▼▼▼
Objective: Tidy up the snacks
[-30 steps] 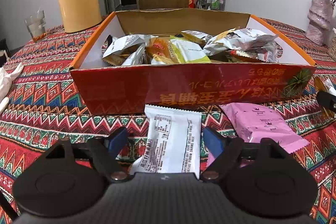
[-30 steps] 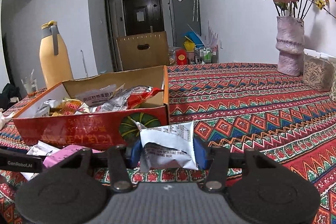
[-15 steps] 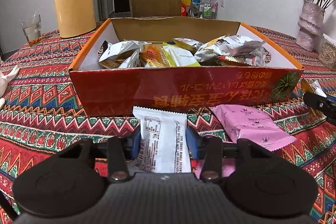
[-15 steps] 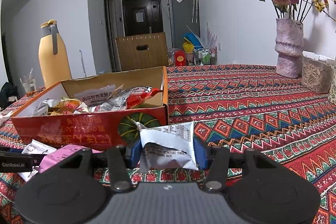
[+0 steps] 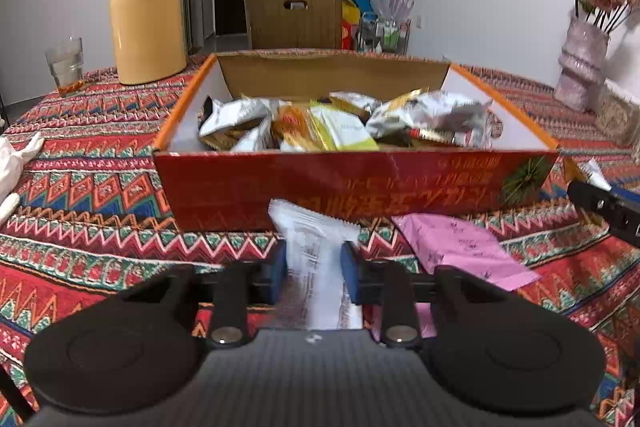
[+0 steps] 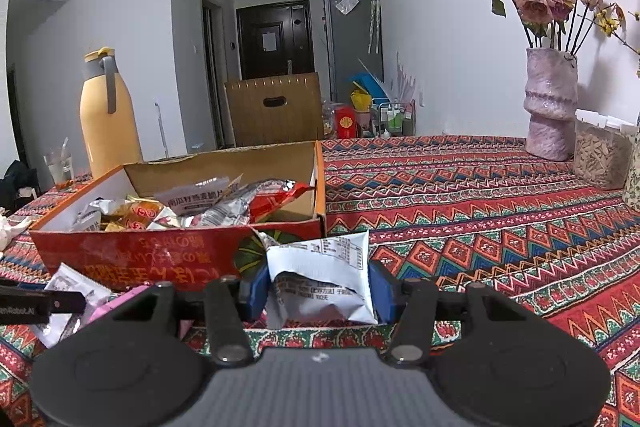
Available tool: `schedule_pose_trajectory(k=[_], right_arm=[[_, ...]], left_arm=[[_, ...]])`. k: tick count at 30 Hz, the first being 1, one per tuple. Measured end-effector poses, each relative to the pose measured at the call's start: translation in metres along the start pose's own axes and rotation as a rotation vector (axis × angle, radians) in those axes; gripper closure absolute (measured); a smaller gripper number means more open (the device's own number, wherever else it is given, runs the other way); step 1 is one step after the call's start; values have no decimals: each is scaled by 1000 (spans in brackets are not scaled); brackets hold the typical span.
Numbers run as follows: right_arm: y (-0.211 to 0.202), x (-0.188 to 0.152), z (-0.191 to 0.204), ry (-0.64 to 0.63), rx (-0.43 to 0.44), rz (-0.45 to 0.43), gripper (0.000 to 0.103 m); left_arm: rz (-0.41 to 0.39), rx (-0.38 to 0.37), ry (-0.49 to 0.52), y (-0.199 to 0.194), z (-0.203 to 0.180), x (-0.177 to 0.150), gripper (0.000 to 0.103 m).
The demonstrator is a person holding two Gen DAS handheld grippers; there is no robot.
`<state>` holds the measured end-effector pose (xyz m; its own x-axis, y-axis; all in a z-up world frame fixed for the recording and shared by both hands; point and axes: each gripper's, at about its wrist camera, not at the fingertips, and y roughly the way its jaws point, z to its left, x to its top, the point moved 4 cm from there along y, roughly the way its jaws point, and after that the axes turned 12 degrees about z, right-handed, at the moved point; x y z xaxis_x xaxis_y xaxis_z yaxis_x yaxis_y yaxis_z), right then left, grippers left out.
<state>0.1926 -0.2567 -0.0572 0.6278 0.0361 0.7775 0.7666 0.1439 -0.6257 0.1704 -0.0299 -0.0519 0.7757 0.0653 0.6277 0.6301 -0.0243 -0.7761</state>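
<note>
An orange cardboard box [image 5: 360, 183] holding several snack packets stands in front of me on the patterned cloth. My left gripper [image 5: 314, 269] is shut on a white snack packet [image 5: 316, 255], squeezed narrow between the blue pads and lifted a little, just before the box's front wall. A pink packet [image 5: 460, 247] lies flat to its right. In the right wrist view, my right gripper [image 6: 318, 291] is shut on a crumpled white packet [image 6: 324, 279], held near the box's [image 6: 168, 247] right front corner.
A yellow thermos jug [image 5: 146, 3] and a drinking glass [image 5: 66, 65] stand behind the box at the left. A pink vase [image 6: 550, 107] with dried roses and a clear jar [image 6: 600, 155] stand at the far right. A wooden chair back [image 5: 294, 13] is beyond the table.
The left gripper's jaws closed on the white packet, pinching it narrow, and lifted it slightly off the cloth. The right gripper kept still with its packet.
</note>
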Motion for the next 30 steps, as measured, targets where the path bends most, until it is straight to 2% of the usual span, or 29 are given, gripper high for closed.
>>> schedule_pose_trajectory(k=[4, 10, 12, 13, 14, 16, 17, 19, 21, 24, 30], right_arm=[[-9, 3, 4, -9, 10, -18, 52], [-17, 13, 16, -25, 37, -48, 52], [-19, 14, 20, -31, 44, -53, 52], [-19, 13, 21, -33, 49, -54, 52], [-19, 13, 22, -35, 53, -52, 52], [-19, 11, 23, -31, 60, -49, 52], [-19, 9, 22, -28, 63, -46, 52], [-17, 7, 20, -21, 65, -38, 52], [-16, 5, 17, -15, 66, -30, 52], [-15, 4, 15, -7, 68, -26, 52], [-11, 1, 16, -8, 69, -15, 52]], left_arm=[[-28, -19, -8, -14, 4, 4, 93], [-72, -26, -9, -31, 9, 11, 96], [-52, -35, -12, -29, 9, 11, 90], [-38, -28, -15, -26, 9, 10, 79], [-25, -21, -13, -22, 8, 9, 60], [2, -3, -5, -14, 4, 7, 37], [15, 6, 5, -9, 1, 6, 32], [44, 5, 19, 0, -4, 4, 29], [74, 8, 28, 10, -9, 2, 21], [86, 33, 36, 19, -12, 0, 20], [94, 15, 25, 26, -12, -3, 18]])
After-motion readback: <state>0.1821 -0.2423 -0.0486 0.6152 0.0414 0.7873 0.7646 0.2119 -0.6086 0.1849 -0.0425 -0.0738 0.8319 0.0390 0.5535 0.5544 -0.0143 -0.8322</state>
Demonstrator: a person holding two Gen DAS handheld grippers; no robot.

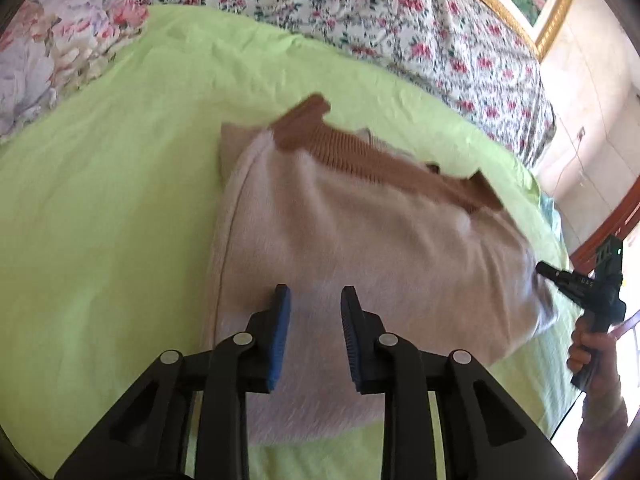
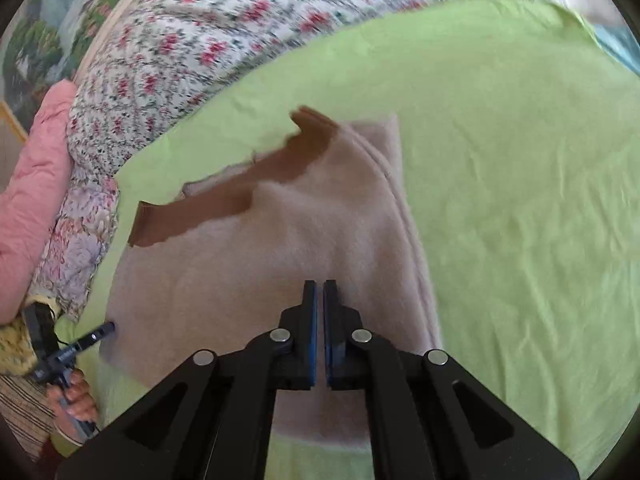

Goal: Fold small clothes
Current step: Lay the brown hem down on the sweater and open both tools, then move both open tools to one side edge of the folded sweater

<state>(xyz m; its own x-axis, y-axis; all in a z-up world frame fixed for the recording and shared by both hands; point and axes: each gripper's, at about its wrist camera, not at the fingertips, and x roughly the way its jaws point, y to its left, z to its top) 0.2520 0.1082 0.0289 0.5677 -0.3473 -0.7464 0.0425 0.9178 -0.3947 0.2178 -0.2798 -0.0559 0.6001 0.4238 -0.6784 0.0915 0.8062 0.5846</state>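
Your left gripper [image 1: 316, 300] hangs with jaws apart and empty over the near end of the pink garment [image 1: 360, 240]; your right gripper [image 2: 319, 292] is pressed closed, gripping nothing. The garment lies folded on the green sheet [image 1: 100, 220] of the bed, brown ribbed trim [image 1: 360, 152] at its far edge. Beyond it lies a floral quilt [image 1: 360, 8].

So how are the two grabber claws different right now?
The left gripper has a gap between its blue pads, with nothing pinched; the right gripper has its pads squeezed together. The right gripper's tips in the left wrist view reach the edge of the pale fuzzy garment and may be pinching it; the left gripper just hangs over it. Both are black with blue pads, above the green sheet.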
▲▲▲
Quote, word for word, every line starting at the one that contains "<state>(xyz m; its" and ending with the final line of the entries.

<state>(xyz m; its own x-axis, y-axis; all in a z-up world frame fixed for the recording and shared by both hands; point and axes: each gripper's, at about its wrist camera, not at the fingertips, and x roughly the way its jaws point, y to its left, z to its top) 0.2520 0.1082 0.0289 0.5677 -0.3473 -0.7464 0.0425 0.9178 -0.3947 0.2178 -0.2798 -0.0559 0.6001 0.4238 -0.6784 0.0915 0.8062 0.5846</state>
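Your left gripper [image 1: 316, 300] hangs with jaws apart and empty over the near end of the pink garment [image 1: 360, 240]; your right gripper [image 2: 319, 292] is pressed closed, gripping nothing. The garment lies folded on the green sheet [image 1: 100, 220] of the bed, brown ribbed trim [image 1: 360, 152] at its far edge. Beyond it lies a floral quilt [image 1: 360, 8].

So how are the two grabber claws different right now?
The left gripper has a gap between its blue pads, with nothing pinched; the right gripper has its pads squeezed together. The right gripper's tips in the left wrist view reach the edge of the pale fuzzy garment and may be pinching it; the left gripper just hangs over it. Both are black with blue pads, above the green sheet.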

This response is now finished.